Now, as the Sweatpants of Hope often remind me, I really don't have that much reason to be despondent as I'm only about 18 agents into my search. Indeed, as the lovely Isabel Losada pointed out  (www.isabellosada.com), Jonathan Livingston Seagull was rejected 98 times, so I'm still a rookie at this game. I should also be optimistic because this book was not only one of  the 100 books out of 1800 to be longlisted in the recent Mslexia Novel Competition (www.mslexia.co.uk), but has also been nearly taken on by three different agents in the past year. I also have a very fine small literary press interested in reading the book soon - another thing which makes the Sweatpants smile.

Still, there's that gravelly, ten packs-a-day voice which whispers in my head that my dreams will never come true, that my work is too this or too that to sell, that I'm wasting my life and a complete and utter failure.

Nasty, nasty stuff.

Indeed, I've often thought we could fuel reactors with the toxic self-hatred which boils in us at times. We certainly need a pretty thick concrete wall between it and us if we're to have a happy, creative life.

So that's why I posted the following question on my Facebook wall a few days ago:

I was just wondering how my gorgeous literary friends handled rejection earlier in their careers (or maybe even later!). I've been doing the agent trawl off and on for a year now and have realised today it's bloody hard to keep being my own cheerleader.

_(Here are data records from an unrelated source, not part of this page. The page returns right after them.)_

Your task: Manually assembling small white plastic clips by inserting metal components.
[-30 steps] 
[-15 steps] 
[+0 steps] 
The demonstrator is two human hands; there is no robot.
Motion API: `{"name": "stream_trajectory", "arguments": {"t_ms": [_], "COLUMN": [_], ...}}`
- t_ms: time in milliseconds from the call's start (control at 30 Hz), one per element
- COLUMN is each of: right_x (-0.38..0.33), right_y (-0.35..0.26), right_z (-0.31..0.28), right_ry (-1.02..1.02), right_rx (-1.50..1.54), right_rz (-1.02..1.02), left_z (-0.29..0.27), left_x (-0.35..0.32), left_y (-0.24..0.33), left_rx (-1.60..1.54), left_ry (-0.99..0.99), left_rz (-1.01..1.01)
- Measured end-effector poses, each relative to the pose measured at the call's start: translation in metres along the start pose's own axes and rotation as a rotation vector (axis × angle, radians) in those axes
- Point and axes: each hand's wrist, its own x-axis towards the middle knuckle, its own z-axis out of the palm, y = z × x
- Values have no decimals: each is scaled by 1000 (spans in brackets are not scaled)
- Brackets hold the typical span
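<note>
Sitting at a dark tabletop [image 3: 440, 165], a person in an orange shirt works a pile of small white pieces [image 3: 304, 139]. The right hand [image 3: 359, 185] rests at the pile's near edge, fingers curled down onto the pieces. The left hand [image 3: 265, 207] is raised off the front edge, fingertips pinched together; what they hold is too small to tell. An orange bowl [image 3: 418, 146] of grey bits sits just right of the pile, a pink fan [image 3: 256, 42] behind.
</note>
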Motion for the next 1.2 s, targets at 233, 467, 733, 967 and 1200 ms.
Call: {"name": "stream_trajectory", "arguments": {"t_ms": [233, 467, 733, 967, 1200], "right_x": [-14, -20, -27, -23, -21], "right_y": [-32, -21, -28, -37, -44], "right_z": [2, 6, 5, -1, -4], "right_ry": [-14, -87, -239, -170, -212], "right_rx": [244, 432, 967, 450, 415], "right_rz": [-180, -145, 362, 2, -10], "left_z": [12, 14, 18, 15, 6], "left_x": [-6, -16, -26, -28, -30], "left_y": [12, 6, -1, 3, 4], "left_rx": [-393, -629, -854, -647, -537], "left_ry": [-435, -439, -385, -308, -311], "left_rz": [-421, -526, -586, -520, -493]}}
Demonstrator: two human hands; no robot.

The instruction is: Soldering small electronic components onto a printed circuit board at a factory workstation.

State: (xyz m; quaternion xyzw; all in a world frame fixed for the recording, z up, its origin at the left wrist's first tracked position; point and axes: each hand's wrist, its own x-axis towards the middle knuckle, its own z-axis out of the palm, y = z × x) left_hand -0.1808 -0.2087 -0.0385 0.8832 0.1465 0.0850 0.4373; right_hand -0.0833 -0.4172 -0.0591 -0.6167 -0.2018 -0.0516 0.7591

Any tips for maintaining hope and self-belief when faced with The Great Wall of No and keeping the Wolf of Professional Envy from the door? 


The Great Wall of No often feels endless, like The Great Wall of China - that's me, wearing red, right at the back.
I used to tell my college students to never fear asking me a 'stupid' question, so I dared to be as brave as those young adults and expose my vulnerability, my state of unknowing and even my shadowy, shameful envy. It cost me a lot to write those words in terms of pride, but, I also know it's just common sense to ask people who have done what you want to do how they did it, to learn from those who are experienced in the craft you wish to perfect. Writers are no different than plumbers in that respect.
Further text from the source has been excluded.